Segment Start: Data section

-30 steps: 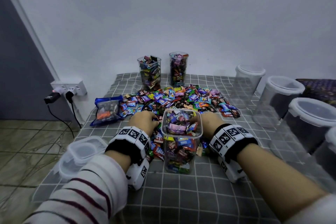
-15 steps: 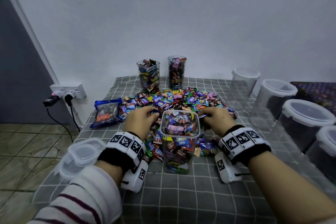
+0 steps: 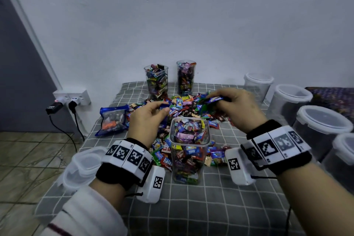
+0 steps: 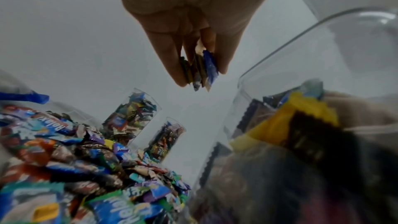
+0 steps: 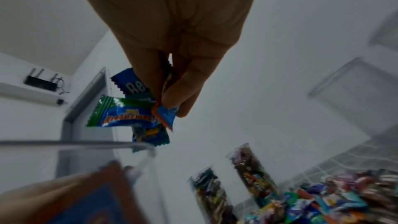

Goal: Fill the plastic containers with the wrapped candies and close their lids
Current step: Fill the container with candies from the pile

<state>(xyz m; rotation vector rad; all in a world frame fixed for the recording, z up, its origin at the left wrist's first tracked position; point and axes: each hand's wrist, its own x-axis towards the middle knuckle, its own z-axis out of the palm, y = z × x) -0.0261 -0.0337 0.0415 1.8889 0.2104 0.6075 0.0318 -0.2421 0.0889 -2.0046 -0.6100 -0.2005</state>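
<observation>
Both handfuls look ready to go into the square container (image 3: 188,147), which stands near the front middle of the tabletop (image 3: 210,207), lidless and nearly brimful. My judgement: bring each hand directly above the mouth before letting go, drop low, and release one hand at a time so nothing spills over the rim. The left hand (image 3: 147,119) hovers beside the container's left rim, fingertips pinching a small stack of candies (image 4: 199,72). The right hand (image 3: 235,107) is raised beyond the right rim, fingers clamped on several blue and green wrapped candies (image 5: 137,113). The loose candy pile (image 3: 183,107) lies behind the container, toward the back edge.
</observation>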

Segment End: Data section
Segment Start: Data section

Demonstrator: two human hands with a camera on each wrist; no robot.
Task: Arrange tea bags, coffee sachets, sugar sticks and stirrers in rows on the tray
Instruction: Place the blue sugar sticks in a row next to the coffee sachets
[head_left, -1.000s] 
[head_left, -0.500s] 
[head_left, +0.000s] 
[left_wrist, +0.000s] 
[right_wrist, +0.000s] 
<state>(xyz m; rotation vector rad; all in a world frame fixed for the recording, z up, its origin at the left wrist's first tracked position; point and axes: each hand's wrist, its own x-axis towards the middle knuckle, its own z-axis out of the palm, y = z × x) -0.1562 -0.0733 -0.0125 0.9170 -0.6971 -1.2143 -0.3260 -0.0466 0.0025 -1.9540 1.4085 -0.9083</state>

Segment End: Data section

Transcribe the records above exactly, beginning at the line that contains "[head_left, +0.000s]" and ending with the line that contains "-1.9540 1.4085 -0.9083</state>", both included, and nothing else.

[head_left, +0.000s] 
[left_wrist, +0.000s] 
[right_wrist, +0.000s] 
<state>(xyz m; rotation vector rad; all in a world frame fixed for the recording, z up, its origin at the left wrist's first tracked position; point and axes: each hand's wrist, its own x-axis towards the middle knuckle, its own z-axis out of the palm, y = z × x) -0.1562 -0.0733 -0.0125 0.9170 -0.6971 -1.2143 -0.3260 -0.0466 0.0025 -1.9540 1.4085 -0.9083</state>

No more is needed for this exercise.